Ensure Your Buttons Look Like Buttons
The majority of internet users have been trained over the years on how to use and navigate websites through repetition – they know what buttons are for and how to use them. Trying to be different and using text links or other design elements in place of buttons can hurt your conversion rates. Equally making non-buttons look like buttons can cause confusion and people to click or focus on the areas that will not lead them to converting on your website. Ensure each of your buttons look like buttons to avoid any confusion for visitors.
Use Contrasting Colours
There are many guides on improving your conversion rate that explicitly say to use a certain colour (usually orange/red) for all of your CTA buttons, however this advice ignores the most important part of picking your colour. People’s eyes are drawn to contrasts so if you have a red themed website and you implement red buttons there will not be as much contrast as if you had used a different colour such as yellow or blue. It is a good idea to split test the colours you use, starting with the most contrasting colours. Once you have found the highest converting colour you should ensure your website uses the same colour for all important CTA’s so visitors can easily find their way through the form or checkout process. Once you have your main button colour you don’t need to stop there, you can also split test different shades of the same colour – how many will depend on the traffic you get to your site. Google is a big believer in split testing and for just one button on their Gmail webpage they tested 40 different shades of blue to find the best performer.
Test Your Button Copy
One of the most important things to test to improve your CTA buttons is the copy used. A lot of buttons use standard text such as ‘Submit’, ‘Click Here’ or ‘More Info’ and whilst these may be the best buttons for your website you will never know without split testing different variations. To get you started here are some rules that you should follow initially:
- Your button text should describe exactly what your website visitor will get by clicking. ie. ‘Get Your Free e-Book’ vs ‘Download Now’
- Write button copy in the first person ie. ‘Start My Free 30 Day Trial’ vs ‘Start Your Free 30 Day Trial’

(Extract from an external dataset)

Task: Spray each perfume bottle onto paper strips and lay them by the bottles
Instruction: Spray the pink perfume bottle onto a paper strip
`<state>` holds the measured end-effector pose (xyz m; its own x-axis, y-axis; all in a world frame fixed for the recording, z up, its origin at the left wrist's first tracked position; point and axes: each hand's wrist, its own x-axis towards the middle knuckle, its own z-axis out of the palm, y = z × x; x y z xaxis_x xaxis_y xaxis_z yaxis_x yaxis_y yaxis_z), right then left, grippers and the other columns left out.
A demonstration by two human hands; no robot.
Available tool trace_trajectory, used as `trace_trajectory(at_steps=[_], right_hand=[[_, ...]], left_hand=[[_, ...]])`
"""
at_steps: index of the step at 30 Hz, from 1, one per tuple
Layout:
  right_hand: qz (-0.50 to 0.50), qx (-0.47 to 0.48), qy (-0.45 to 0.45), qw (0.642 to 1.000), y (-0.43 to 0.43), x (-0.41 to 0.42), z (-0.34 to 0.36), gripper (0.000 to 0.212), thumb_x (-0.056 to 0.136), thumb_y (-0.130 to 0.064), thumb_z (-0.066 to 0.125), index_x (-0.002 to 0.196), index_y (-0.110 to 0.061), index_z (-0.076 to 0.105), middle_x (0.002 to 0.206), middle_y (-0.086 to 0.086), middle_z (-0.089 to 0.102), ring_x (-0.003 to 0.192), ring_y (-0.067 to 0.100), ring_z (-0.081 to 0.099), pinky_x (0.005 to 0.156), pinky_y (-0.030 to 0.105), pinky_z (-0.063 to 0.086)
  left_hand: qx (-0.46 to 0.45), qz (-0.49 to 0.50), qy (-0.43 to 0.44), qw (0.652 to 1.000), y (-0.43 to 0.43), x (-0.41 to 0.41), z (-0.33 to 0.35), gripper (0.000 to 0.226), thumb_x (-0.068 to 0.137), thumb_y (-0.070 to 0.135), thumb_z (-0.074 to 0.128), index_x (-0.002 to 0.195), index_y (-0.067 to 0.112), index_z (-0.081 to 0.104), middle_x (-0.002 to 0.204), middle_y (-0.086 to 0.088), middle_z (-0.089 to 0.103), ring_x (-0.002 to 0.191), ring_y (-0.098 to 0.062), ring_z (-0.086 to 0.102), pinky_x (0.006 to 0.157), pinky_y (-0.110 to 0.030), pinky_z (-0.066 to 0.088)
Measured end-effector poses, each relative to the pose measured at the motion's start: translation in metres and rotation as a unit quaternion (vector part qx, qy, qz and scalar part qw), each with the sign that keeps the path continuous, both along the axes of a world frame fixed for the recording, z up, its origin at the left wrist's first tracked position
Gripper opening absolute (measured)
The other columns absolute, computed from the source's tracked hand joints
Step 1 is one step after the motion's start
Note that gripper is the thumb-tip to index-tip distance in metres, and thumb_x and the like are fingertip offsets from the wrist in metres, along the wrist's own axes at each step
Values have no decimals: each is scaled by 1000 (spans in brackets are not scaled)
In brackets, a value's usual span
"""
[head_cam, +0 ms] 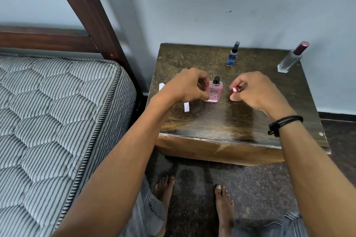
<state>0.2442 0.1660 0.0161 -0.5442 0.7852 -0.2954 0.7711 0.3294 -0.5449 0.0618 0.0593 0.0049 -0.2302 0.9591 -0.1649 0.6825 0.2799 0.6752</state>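
A pink perfume bottle (215,91) with a black sprayer stands uncapped on the dark wooden table (221,127). My left hand (186,87) grips its left side. My right hand (254,90) is closed on the bottle's shiny pink cap (235,90), just right of the bottle. A small blue bottle (232,56) stands farther back. A tall clear bottle with a purple cap (290,59) stands at the back right. White paper strips lie on the table left of the pink bottle, one (186,107) below my left hand and one (161,87) partly hidden behind it.
A striped mattress (48,121) on a dark wooden bed frame (92,15) fills the left. A pale wall stands right behind the table. My bare feet (223,206) are on the dark floor in front of the table.
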Motion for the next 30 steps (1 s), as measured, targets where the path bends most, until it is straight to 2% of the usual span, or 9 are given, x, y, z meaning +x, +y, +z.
trace_trajectory(at_steps=[10,14,17,22,26,30], right_hand=[[25,43,-52,997,-1,-1,-8,31,81,-17,87,105,-31,72,117,1,70,99,24,65,85,34,48],[45,8,-43,998,0,1,-2,65,77,-19,90,133,-34,60,128,-3,66,101,18,59,87,35,44],[39,13,-8,999,2,5,8,78,75,-19,91,142,-35,54,133,-4,61,111,19,60,94,38,46],[57,-62,115,990,-2,3,19,72,74,-10,89,135,-35,60,124,-12,65,113,12,61,90,35,42],[90,-74,114,987,-7,-4,14,66,74,-14,91,129,-37,64,113,-20,67,116,9,60,97,35,35],[110,-65,116,985,-10,-7,11,55,74,-17,91,121,-34,68,107,-24,65,112,9,61,96,32,35]], left_hand=[[-2,-8,-5,1000,1,-2,-2,22,73,16,83,92,17,70,95,5,74,87,-12,71,87,-38,59],[1,-15,-12,1000,1,-2,-2,24,74,12,82,92,19,68,95,3,74,87,-12,71,87,-36,58],[-10,-33,-19,999,0,-5,-1,29,73,11,85,96,17,69,96,3,74,87,-10,72,84,-30,58],[-25,-34,-20,999,-7,-23,6,38,73,16,88,106,25,71,97,13,72,82,-2,69,76,-16,54],[-9,12,5,1000,-14,-48,8,36,76,9,85,107,23,72,91,10,71,71,1,65,71,-17,50],[3,33,20,999,-20,-66,6,30,78,6,81,102,22,72,81,8,69,62,3,58,70,-21,51]])
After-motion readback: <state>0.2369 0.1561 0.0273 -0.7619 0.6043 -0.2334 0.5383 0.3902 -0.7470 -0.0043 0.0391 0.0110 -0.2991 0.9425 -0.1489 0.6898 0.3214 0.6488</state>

- Start your button with ‘Get…’ instead of ‘Order…’ or ‘Buy…’.
- Don’t use ‘Subscribe’, ‘Submit’ or ‘Sign Up’ – be more descriptive with your buttons
Test Different Button Sizes & Locations
Equally as important as testing the button copy is testing where the button is located on the page as well as the size of your buttons. Using a heat map tool such as Crazy Egg or Mouseflow allows you to track where your website visitors are navigating and clicking. Using this information you can determine where the best place to put your buttons are. Utilising white space around your buttons and arrows pointing at your buttons are also elements worth testing as they can both have a big effect.
Make Your Main CTA Button Different
Many websites have multiple product plans or options and most designers create all of these CTA buttons the same. To improve your conversion rate however it is essential that one of the buttons is different to the others so that it gets the focus on the page. This will draw your visitors’ eyes to the button you want them to click and give them a clear indicator on which option they should pick. This is especially true on eCommerce shopping cart pages which usually have multiple buttons for updating the cart or removing items. In this case the main CTA button is the ‘Checkout’ button which should have the focus.
AcuityScheduling.com trialed this on their own buttons. In the original version the button which got clicked most often was the third one due to it standing out from the two other buttons, this however was a free plan and not the most important plan for the company to sell. Joanna Wiebe split tested these buttons and put the focus on the middle plan which they wanted to sell more of by using a contrasting colour and ensuring each button contained a line of sub-text. The result of this test was an incredible 95% lift in conversions.
Despite CTA buttons being a relatively small part of your total website design they are very important and can have a big effect on your conversion rate and success of your marketing campaigns. There are hundreds of different button variations and positions you can test so the important thing is to start split testing now, you just might be surprised at the results!